Her visit launched research that identified the molecular target of the rare immune disease, now called APDS/PASLI, offering a potentially promising treatment approach. It also led to a clinical trial with a Novartis compound in near-record time, thanks to some quick-thinking scientists.
The girl’s initial workup showed high levels of white blood cells called lymphocytes, which were hardly expected in someone with a weakened immune system. Her clinical team decided to take a close look at her genome, sequencing all of her protein-coding genes to find the root of the unusual immunodeficiency.
The girl’s mutation was in a version of the PI3 kinase gene with a component called p110-delta, which can regulate lymphocyte proliferation. Moreover, the mutation took a specific form.
“PI3 kinase can be mutated in all sorts of solid tumor cancers, and those mutations actually activate this kinase,” Lenardo explains. “And her mutation was essentially the same mutation that comes up in these various tumors.”
Additionally, her lymphocytes looked prematurely aged and weren’t working very well.
These unexpected results suggested that “this mutation revs up her PI3 kinase and drives her cells to proliferate like crazy, as if they are being constantly stimulated by antigens,” Lenardo says. “They begin to wear out, because they have been over-stimulated.”
Could a drug cut back the over-stimulation?

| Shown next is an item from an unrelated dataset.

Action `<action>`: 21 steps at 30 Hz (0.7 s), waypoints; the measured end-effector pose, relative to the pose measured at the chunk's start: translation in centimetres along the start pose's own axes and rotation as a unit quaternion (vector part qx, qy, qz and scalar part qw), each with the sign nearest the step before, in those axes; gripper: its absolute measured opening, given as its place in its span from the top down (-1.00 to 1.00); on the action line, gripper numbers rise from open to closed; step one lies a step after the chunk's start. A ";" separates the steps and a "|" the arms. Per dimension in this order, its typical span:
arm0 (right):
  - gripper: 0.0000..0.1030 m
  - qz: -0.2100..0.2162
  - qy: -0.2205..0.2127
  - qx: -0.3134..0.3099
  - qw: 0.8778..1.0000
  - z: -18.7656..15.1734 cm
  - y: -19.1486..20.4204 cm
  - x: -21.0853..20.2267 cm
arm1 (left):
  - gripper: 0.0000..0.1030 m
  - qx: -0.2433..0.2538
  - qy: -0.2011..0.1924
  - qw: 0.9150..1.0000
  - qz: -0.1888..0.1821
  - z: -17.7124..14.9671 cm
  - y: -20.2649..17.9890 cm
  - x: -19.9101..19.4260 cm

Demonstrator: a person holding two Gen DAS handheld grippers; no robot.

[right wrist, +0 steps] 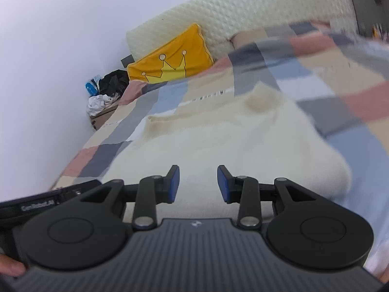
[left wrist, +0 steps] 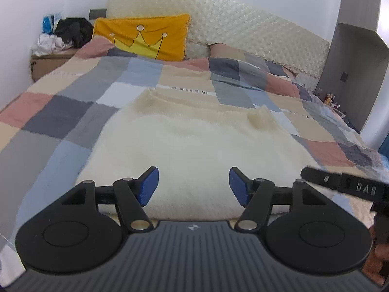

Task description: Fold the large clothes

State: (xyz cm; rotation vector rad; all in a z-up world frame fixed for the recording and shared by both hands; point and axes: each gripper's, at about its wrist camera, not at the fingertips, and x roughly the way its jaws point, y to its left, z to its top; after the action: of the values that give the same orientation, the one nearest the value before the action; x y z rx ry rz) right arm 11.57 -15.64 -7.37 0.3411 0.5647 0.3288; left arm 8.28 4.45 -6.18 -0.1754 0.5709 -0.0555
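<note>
A cream knitted garment (left wrist: 194, 143) lies folded flat on the checked bedspread (left wrist: 60, 112); its ribbed edge is at the far end, with a small raised bump near the far right corner. My left gripper (left wrist: 193, 186) hangs open above the near edge of the cream knitted garment, nothing between its blue pads. In the right wrist view the same garment (right wrist: 231, 141) fills the middle, and my right gripper (right wrist: 198, 185) stands open over its near part, also with nothing between the pads. Part of the right gripper shows at the left view's right edge.
A yellow crown pillow (left wrist: 145, 36) leans on the cream quilted headboard (left wrist: 243, 29). A cardboard box (left wrist: 46, 63) with dark and white clothes stands left of the bed by the wall. A grey cabinet (left wrist: 352, 73) is at the right. A hand (right wrist: 11, 269) holds the left gripper.
</note>
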 end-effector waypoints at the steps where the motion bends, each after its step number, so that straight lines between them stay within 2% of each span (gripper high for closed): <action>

The NIAID researchers first tried rapamycin, a drug that works in many molecular pathways downstream of PI3 kinase. “We found that we could restore the balance of new good cells that were not over-proliferated,” he says. “But that drug doesn’t directly reverse the over-activity of her mutated p110-delta.”

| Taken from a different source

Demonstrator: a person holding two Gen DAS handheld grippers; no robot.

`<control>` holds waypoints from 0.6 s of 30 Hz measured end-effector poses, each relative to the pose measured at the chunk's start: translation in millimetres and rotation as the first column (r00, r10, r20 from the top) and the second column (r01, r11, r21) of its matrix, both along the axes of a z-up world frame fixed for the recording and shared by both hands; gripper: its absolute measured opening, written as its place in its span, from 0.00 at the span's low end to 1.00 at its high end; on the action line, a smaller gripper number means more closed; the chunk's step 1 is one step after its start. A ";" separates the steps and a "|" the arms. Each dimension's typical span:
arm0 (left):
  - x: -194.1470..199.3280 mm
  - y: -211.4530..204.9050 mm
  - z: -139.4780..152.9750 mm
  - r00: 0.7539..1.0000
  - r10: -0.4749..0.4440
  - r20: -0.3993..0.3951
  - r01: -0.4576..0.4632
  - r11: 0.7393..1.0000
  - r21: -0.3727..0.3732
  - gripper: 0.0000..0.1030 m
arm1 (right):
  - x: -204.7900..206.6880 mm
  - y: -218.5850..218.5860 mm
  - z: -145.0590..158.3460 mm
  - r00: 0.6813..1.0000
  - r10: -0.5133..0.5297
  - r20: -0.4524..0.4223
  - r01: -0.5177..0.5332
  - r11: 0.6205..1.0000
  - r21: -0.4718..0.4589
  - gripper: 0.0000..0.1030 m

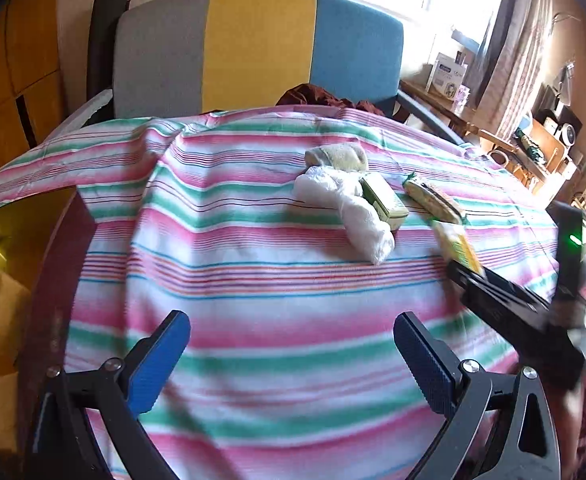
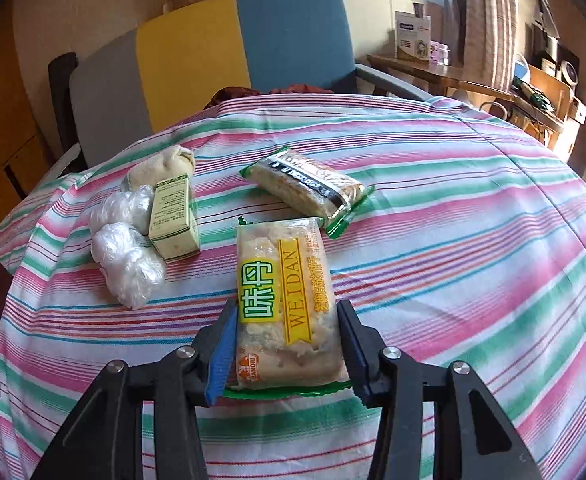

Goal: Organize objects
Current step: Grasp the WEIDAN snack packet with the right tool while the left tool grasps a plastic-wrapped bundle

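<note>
Right wrist view: we are pinching the Weidan cracker packet point(image 2: 287, 304) with our right gripper point(image 2: 289, 354), its blue pads pressing the packet's two long sides near the end closest to us, while the packet is lying on the striped cloth point(image 2: 473, 220). To do this step well, we judge that we should be squeezing only lightly, since the crackers inside look brittle and the film slippery, and lifting level so the far end is not dragging across the second snack bar point(image 2: 307, 188) lying just beyond it. The wrapper is glossy, clear plastic with crimped green ends; the bar behind is flat and similarly sealed. To the left, a small cardboard box point(image 2: 175, 218) is leaning against crinkly white plastic bundles point(image 2: 127, 254), with a soft rolled sock point(image 2: 163, 168) behind them. Our left gripper point(image 1: 293, 360) is hanging spread wide over bare cloth, holding nothing, its ribbed blue pads point(image 1: 429, 368) well apart from every item.
</note>
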State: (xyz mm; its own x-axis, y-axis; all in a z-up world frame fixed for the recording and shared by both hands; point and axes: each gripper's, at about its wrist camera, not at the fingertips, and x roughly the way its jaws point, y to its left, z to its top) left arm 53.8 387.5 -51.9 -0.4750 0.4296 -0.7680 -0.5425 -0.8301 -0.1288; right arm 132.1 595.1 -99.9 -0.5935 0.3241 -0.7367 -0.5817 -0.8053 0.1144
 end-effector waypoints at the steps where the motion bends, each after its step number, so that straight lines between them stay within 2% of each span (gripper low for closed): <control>1: -4.7 9.0 -3.2 1.000 0.002 0.008 -0.002 1.000 0.002 1.00 | 4.6 -0.1 1.1 1.000 -0.016 -0.012 0.016 1.000 0.004 0.47; 4: -19.3 39.7 -10.8 1.000 0.010 0.013 -0.009 1.000 -0.018 1.00 | 10.2 -2.5 2.2 0.999 -0.035 -0.038 0.037 0.999 0.029 0.47; 10: -44.4 86.0 -21.2 1.000 0.003 0.024 -0.003 1.000 -0.004 0.98 | 9.5 -12.1 5.9 0.998 -0.042 -0.052 0.047 0.993 0.109 0.47; 14: -52.5 102.1 -27.8 1.000 -0.016 0.001 0.016 1.000 -0.004 0.84 | 8.6 -12.5 3.3 0.998 -0.034 -0.051 0.039 0.993 0.113 0.47; 18: -58.3 106.3 -42.9 0.999 -0.033 -0.004 0.033 0.999 -0.013 0.68 | 11.4 -5.9 -1.7 0.997 -0.050 -0.056 0.054 0.996 0.077 0.47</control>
State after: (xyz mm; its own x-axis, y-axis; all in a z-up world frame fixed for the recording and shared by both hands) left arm -4.5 493.9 -94.8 -0.4643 0.4349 -0.7716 -0.5702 -0.8134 -0.1153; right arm 143.5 589.2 -101.7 -0.6126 0.4112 -0.6750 -0.6177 -0.7819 0.0843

Finding families at rare risk
While exploring potential treatments for the girl, the team also searched for patients with the same problem. The scientists went on to identify a total of 14 patients in seven families with mutations in the same gene who exhibited similar immunodeficiency symptoms. Diagnosed as early as two years old, these children suffer from repeated infections, and over the years the over-stimulated lymphocytes often develop into a lymphocyte cancer.
The NIAID scientists called this condition PASLI disease (for p110 delta Activating mutation causing Senescent T cells, Lymphadenopathy and Immunodeficiency) and published their results in October 2013 in Nature Immunology. Earlier that month, researchers at the University of Cambridge, UK had reported similar findings in Science, dubbing the disease APDS (Activated PI3K-delta Syndrome).

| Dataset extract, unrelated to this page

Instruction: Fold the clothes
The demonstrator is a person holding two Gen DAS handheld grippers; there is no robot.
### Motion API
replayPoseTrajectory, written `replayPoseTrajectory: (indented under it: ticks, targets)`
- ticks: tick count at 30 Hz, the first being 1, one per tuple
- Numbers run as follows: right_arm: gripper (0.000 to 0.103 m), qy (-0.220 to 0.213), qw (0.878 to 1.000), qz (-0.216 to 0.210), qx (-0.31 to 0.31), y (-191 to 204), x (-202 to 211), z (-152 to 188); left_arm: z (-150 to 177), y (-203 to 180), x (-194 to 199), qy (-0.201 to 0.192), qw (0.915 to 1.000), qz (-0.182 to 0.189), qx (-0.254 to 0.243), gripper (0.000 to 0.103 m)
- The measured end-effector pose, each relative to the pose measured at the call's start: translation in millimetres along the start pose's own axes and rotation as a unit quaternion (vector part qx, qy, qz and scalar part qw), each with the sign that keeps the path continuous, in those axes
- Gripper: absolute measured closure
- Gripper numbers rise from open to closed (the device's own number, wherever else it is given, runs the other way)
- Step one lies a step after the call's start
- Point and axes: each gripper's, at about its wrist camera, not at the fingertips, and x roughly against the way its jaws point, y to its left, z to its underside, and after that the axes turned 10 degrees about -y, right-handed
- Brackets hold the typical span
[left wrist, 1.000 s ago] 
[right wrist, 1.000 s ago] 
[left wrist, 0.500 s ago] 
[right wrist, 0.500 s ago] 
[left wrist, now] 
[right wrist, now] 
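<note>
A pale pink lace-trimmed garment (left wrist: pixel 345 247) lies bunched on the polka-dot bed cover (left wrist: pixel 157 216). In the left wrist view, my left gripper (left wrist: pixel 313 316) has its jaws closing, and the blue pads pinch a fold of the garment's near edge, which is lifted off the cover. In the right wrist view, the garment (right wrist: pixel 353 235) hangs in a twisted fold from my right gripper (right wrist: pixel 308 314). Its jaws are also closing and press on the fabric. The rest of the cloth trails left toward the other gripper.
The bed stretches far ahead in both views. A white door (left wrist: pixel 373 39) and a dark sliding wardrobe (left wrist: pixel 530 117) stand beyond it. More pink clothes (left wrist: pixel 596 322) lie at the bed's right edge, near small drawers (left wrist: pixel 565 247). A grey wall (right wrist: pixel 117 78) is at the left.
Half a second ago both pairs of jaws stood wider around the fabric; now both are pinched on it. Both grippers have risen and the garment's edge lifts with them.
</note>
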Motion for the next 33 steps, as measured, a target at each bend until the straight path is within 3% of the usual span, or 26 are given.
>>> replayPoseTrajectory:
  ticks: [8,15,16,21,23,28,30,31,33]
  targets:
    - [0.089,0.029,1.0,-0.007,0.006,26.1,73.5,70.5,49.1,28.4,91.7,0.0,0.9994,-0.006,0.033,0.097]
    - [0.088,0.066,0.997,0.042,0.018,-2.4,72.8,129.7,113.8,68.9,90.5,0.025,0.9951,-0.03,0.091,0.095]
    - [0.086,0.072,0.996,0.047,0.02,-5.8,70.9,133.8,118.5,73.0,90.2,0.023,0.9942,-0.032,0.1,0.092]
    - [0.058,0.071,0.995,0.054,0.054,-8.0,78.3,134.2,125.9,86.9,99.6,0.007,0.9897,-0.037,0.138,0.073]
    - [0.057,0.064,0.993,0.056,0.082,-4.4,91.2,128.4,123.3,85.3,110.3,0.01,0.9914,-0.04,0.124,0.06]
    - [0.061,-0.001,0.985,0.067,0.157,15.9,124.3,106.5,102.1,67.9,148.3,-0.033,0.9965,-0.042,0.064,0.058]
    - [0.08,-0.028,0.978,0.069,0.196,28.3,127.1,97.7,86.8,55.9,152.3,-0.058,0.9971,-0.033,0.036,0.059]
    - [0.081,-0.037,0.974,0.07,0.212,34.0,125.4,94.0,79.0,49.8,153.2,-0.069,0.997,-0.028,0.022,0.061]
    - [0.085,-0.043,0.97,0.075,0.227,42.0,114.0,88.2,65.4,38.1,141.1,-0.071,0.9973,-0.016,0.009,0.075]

The papers quickly caught the attention of Novartis Institutes for BioMedical Research (NIBR) researchers in Basel, Switzerland. “We realized that we might be sitting on a potential treatment for these patients,” says Andreas Christ, a Director in Translational Medicine at NIBR.
NIBR had designed an oral PI3 kinase-delta inhibitor known as CDZ173 to treat autoimmune diseases. This drug candidate had shown that it might be promising in early clinical trials with healthy volunteers in the United States, allowing further development in autoimmune diseases.
“We had biomarkers indicating preliminarily that it was effective in inhibiting the PI3 kinase-delta pathway,” Christ says.
The scientists had not expected that CDZ173 would help with immunodeficiency, a quite different condition. But when the PI3 kinase-delta papers came out, “we immediately realized that our investigational drug might work in these patients,” he says. “We already had sufficient clinical data to allow us to do clinical studies.”
NIBR began to reach out worldwide to sites treating patients with immunodeficiencies, contacting experts in more than 30 countries. From their outreach the scientists now know of about 150 patients globally with the illness, and Christ speculates that the total might be as high as a few thousand.
The NIBR researchers also began preclinical tests of the compound for APDS/PASLI and started talking with regulatory authorities in the United States and Europe to clarify the path to bring the drug to market.
Lenardo and his NIAID colleagues at the NIH Clinical Center are collaborating on an open-label clinical study for patients 16 years or older, with the first participant taking a low dose of the compound in August 2015. Safety and efficacy have yet to be proven. Other trial sites are launching in Europe, and Novartis is among industry sponsors of a worldwide APDS/PASLI registry started up by the European Society for Immunodeficiencies.
“It’s a terrible disease and it has all sorts of adverse consequences for the lives of these patients,” says Lenardo. “We’re very hopeful that this kind of precisely targeted therapy can really help them.”
If successful, the development of CDZ173 will have been slashed to less than half the industry norm of more than a decade. And Christ emphasizes that NIBR will move ahead although it doesn’t expect to make back its investment on trials for such a rare condition.
“All of our NIBR research has to be paid for, of course, but we have the freedom to explore indications that are not of commercial value to help people who are in desperate need of a medicine,” Christ says. “This is just the right thing to do.”